# Activity
Go through the listing below and output exactly the line with "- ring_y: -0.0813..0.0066", the line with "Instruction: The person", and each line between; omit the rest.

# Dataset content
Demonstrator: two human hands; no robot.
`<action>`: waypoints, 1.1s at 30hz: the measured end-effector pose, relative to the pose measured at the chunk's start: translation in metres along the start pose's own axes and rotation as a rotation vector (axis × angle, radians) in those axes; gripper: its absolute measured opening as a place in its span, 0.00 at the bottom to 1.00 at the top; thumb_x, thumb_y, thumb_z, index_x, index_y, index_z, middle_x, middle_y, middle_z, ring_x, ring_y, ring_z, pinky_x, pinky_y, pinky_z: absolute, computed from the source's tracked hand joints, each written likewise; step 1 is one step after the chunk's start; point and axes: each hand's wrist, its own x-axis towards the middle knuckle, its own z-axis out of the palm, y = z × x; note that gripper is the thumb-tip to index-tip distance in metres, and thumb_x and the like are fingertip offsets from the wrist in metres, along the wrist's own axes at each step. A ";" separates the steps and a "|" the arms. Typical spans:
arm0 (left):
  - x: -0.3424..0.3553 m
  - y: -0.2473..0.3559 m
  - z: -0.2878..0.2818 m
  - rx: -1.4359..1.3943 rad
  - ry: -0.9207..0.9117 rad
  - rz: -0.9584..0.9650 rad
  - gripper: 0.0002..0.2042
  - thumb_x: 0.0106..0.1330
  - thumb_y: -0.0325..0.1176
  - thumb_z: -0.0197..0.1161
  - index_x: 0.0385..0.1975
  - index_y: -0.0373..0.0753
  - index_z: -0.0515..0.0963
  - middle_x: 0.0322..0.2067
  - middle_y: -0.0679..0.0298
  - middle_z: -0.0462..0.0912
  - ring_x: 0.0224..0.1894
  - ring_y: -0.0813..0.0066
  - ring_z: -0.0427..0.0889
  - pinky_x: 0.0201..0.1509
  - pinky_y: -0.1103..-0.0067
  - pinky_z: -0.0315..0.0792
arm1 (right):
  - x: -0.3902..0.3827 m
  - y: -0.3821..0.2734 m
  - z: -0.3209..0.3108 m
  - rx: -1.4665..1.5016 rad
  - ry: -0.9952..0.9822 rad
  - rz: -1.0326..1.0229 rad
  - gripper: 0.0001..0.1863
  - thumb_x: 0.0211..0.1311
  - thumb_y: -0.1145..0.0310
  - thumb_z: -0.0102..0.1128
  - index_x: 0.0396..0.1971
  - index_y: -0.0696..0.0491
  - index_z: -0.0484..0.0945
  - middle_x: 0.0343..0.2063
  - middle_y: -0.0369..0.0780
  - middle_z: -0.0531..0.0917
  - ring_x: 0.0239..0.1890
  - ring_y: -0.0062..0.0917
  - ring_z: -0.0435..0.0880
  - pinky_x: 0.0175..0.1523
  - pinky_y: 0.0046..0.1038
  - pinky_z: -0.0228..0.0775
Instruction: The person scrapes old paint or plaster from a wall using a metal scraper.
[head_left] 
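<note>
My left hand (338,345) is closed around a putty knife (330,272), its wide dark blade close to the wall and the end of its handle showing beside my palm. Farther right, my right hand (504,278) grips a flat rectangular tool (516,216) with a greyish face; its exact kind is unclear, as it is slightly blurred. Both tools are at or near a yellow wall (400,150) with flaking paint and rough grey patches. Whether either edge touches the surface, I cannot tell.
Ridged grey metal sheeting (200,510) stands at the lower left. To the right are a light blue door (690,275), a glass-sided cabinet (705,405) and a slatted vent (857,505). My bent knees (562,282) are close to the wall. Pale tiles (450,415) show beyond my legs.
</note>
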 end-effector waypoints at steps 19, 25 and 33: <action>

# Solution
  - ring_y: -0.0813..0.0066
  - ring_z: -0.0427..0.0889
  - pinky_x: 0.0201..0.1509
  - pinky_y: -0.1103..-0.0067
  - pinky_z: -0.0315..0.0792
arm1 (right):
  - x: -0.3902..0.3827 m
  - y: -0.3821..0.2734 m
  - z: -0.3209..0.3108 m
  - rx: -1.4665..1.5016 rad
  - ry: -0.9952..0.9822 rad
  - rz: -1.0326..1.0229 rad
  - gripper: 0.0001..0.1863
  - thumb_x: 0.0211..0.1311
  - thumb_y: -0.1145..0.0310
  - thumb_z: -0.0102..0.1128
  - index_x: 0.0396..0.1971
  - index_y: -0.0696..0.0491
  - index_z: -0.0484..0.0945
  - middle_x: 0.0343..0.2063
  - middle_y: -0.0369..0.0780
  - middle_z: -0.0531..0.0917
  - ring_x: 0.0239..0.1890
  - ring_y: -0.0062..0.0917
  - ring_z: -0.0435..0.0880
  - pinky_x: 0.0175..0.1523
  - pinky_y: 0.0046..0.1038
  - pinky_z: -0.0228..0.0775
Instruction: The person scrapes old paint or plaster from a wall using a metal scraper.

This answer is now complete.